- What is required -
Report, in full, each line of the material below in which the string "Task" occurs.

- Information provided -
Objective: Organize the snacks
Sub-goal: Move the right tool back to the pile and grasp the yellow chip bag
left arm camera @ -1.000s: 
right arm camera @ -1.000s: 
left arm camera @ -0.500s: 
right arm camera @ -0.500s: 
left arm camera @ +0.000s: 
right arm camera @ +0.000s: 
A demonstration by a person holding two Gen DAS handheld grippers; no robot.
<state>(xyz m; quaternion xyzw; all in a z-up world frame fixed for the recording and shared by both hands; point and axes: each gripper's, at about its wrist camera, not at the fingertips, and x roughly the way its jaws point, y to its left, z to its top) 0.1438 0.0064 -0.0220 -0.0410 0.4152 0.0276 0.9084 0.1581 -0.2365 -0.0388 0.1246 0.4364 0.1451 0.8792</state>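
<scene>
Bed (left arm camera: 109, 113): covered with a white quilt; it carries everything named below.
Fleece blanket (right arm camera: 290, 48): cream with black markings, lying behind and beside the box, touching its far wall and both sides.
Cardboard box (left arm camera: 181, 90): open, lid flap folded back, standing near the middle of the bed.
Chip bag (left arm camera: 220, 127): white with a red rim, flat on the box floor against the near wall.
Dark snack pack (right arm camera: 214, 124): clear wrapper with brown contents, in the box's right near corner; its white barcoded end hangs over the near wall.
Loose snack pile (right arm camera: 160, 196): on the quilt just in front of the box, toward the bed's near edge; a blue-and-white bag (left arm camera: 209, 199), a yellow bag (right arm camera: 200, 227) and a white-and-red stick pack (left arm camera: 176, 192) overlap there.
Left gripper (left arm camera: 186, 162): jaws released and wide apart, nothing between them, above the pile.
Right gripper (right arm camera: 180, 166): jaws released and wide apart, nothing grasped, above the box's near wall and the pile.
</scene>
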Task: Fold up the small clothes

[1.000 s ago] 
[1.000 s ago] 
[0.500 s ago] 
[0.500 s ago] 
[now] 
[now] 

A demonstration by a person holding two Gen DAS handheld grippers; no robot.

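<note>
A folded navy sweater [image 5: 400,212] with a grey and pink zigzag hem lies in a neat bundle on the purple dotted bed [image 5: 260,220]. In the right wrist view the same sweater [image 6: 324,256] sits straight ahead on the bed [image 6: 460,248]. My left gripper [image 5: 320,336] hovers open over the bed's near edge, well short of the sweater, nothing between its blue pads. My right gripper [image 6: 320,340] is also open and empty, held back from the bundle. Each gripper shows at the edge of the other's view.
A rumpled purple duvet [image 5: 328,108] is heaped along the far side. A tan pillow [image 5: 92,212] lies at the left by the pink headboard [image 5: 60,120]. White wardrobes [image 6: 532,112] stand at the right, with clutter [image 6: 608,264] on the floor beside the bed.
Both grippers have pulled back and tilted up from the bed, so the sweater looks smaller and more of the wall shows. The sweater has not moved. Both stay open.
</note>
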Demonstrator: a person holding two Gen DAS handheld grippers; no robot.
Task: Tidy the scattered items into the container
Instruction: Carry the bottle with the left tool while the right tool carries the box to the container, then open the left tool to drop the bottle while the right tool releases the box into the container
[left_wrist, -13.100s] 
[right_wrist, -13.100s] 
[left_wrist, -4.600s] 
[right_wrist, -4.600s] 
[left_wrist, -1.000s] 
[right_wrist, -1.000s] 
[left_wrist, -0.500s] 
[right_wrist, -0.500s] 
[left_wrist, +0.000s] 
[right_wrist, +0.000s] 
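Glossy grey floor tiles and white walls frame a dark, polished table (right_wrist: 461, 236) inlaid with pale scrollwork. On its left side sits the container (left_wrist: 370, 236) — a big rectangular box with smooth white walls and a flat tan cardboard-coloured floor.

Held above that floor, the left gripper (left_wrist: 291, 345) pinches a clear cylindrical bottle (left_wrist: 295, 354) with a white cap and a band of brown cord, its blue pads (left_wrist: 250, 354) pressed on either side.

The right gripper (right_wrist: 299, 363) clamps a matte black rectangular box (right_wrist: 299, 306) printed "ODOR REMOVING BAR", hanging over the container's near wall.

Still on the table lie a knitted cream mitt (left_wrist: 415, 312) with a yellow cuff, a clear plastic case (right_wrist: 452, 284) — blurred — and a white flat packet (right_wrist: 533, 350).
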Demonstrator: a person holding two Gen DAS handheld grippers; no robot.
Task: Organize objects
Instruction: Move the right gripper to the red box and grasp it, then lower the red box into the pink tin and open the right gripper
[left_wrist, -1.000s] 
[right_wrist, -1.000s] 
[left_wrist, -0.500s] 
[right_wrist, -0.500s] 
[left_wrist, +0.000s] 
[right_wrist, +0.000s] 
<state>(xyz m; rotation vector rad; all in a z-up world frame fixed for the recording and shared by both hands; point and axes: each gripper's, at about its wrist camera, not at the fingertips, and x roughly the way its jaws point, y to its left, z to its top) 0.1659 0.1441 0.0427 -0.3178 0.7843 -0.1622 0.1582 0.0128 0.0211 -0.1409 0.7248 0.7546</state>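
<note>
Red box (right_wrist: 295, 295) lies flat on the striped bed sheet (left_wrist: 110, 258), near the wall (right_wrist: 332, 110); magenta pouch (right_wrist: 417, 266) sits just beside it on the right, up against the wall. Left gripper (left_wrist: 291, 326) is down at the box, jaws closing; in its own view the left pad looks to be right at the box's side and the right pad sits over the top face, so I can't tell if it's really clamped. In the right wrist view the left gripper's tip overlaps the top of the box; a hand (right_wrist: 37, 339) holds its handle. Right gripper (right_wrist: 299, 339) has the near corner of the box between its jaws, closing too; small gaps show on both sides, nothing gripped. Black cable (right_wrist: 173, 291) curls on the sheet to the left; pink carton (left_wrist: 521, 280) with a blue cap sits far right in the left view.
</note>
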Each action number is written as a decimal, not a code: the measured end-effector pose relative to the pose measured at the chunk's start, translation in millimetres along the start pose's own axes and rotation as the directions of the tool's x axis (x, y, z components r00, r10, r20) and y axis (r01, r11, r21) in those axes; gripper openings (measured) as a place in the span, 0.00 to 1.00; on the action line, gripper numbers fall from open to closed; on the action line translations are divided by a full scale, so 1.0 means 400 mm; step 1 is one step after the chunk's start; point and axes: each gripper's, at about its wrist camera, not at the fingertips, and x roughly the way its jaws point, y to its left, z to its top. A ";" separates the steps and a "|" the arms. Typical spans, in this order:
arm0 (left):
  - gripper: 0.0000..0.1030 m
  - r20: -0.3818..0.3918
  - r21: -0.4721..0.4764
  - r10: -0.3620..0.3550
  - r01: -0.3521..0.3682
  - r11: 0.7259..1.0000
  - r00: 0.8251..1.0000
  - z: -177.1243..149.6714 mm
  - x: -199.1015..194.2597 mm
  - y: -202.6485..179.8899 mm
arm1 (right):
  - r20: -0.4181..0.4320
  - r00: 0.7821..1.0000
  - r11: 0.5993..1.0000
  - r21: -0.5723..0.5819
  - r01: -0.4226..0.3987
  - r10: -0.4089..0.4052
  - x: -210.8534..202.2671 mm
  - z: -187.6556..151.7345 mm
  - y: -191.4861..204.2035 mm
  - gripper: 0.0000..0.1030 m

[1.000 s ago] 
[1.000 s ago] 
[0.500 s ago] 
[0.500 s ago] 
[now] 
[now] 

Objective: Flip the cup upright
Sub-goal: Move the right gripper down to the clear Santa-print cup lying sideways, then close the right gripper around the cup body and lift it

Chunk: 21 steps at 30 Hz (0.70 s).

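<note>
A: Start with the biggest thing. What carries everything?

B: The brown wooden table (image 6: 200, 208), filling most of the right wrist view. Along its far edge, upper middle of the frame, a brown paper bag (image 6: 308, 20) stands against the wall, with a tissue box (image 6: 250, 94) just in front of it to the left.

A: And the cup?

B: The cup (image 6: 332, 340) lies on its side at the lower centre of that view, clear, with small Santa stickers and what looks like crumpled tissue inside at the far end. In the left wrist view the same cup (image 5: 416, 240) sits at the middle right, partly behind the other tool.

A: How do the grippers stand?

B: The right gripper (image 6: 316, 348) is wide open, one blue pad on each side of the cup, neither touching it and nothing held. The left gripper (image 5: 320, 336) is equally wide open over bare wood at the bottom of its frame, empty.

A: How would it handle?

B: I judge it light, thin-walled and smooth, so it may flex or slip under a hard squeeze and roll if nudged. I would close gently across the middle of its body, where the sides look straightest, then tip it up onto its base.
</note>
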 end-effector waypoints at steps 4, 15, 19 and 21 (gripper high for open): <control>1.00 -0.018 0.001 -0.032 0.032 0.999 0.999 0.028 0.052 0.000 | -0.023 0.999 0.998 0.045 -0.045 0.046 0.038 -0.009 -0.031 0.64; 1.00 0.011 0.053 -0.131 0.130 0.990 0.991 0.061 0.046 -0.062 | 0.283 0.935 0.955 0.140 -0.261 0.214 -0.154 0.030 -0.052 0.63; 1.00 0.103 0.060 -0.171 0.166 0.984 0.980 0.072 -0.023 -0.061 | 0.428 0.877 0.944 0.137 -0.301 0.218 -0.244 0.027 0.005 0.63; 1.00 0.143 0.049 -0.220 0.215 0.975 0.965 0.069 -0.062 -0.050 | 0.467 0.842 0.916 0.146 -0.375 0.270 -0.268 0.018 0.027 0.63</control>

- Problem solution -
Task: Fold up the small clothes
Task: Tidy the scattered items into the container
Task: Organize objects

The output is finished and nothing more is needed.